4gate comments on Mechanistically Eliciting Latent Behaviors in Language Models

4gate 6 May 2024 20:33 UTC
3 points
0
This is really cool! Exciting to see that it’s possible to explore the space of possible steering vectors without having to know what to look for a priori. I’m new to this field so I had a few questions. I’m not sure if they’ve been answered elsewhere
1. Is there a reason to use Qwen as opposed to other models? Curious if this model has any differences in behavior when you do this sort of stuff.
2. It looks like the hypersphere constraint is so that the optimizer doesn’t select something far away due to being large. Is there any reason to use this sort of constraint other than that?
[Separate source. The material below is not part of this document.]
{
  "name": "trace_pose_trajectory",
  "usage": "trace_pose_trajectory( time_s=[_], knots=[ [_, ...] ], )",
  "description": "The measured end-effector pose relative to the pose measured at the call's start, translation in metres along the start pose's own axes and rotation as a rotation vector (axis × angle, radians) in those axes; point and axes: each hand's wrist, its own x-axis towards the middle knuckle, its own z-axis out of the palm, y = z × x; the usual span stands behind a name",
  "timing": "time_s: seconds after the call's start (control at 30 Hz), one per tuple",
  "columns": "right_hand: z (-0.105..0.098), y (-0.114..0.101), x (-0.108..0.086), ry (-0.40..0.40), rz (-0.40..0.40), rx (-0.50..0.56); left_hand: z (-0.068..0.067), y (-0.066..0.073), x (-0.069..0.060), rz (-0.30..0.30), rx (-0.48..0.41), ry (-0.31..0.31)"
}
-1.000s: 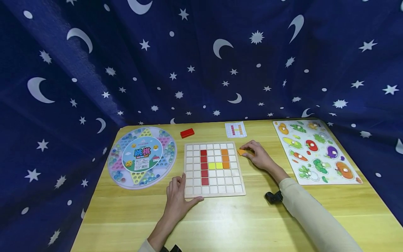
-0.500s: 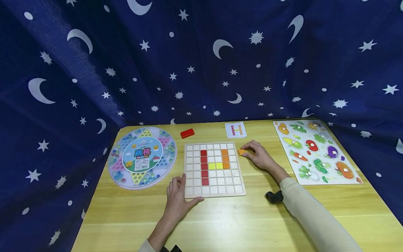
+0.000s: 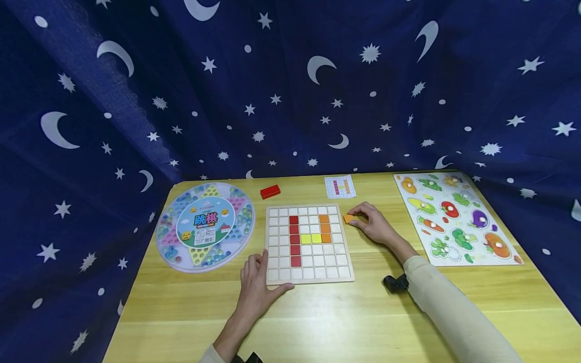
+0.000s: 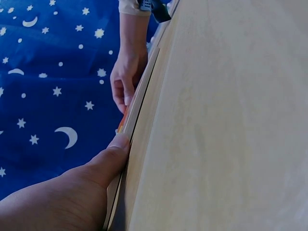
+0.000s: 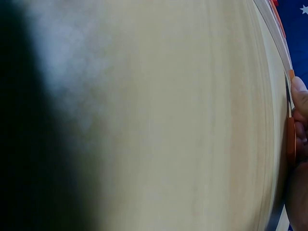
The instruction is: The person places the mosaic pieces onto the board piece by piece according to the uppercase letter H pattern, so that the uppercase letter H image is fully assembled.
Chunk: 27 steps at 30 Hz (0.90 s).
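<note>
A wooden grid board (image 3: pixel 320 260) lies mid-table, its white squares holding a column of several red tiles (image 3: pixel 295 250), two yellow tiles (image 3: pixel 310 238) and three orange tiles (image 3: pixel 324 228). My left hand (image 3: pixel 255 287) rests at the near left corner, thumb along the front edge and index finger at the left side. In the left wrist view the thumb (image 4: pixel 113 159) touches the board's edge. Just right of the board, my right hand (image 3: pixel 374 224) pinches a small orange tile (image 3: pixel 348 219) at the fingertips. Another orange piece (image 5: pixel 291 142) shows by the palm in the right wrist view.
A round Chinese checkers set (image 3: pixel 169 212) lies to the left. Behind the grid board are a red block (image 3: pixel 270 191) and a printed pattern card (image 3: pixel 340 187). A vegetable puzzle board (image 3: pixel 442 257) lies to the right. A starry curtain (image 3: pixel 290 91) hangs behind the table.
The orange tile at my right fingertips has turned slightly, and the orange piece seen under that hand earlier is now hidden in the head view. Both hands stay nearly still.
</note>
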Motion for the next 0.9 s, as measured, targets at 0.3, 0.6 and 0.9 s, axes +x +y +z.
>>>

3. How do people usually constrain things like norm or do orthogonality constraints as a hard constraint? I assume not regular loss-based regularization since that’s not hard. I assume iterative “optimize and project” is not always optimal but maybe it’s usually optimal (it seems to be what is going on here but not sure?). Do lagrange multipliers work? It seems like they should but I’ve never used them for ML. I’m guessing that in the bigger picture this doesn’t matter.
4. Have you experimented with adaptor rank and/or is there knowledge on what ranks tend to work were? I’m curious of the degree of sparsity. You also mention doing LoRA for attention instead and I’m curious if you’ve tried it yet.
5. W.r.t. the “spiky” parametrization options, have you tried just optimizing over certain subspaces? I guess the motivation of the spikiness must be that we would like to maintain as much as possible of the “general processing” going on but I wonder if having a large power can axe the gradient for R < 1.
6. Is there a way to propagate this backwards to prompts that you are exploring? Some people do bring up the question in the comments about how natural these directions might be.
7. Not sure to what extent we understand how RLHF, supervised finetuning and other finetuning methods currently work. What are your intuitions? If we are able to simply add some sort of vector in an early layer it would seem to support the mental model that finetuning mainly switches which behavior gets preferentially used instead of radically altering what is present in the model.
Thanks!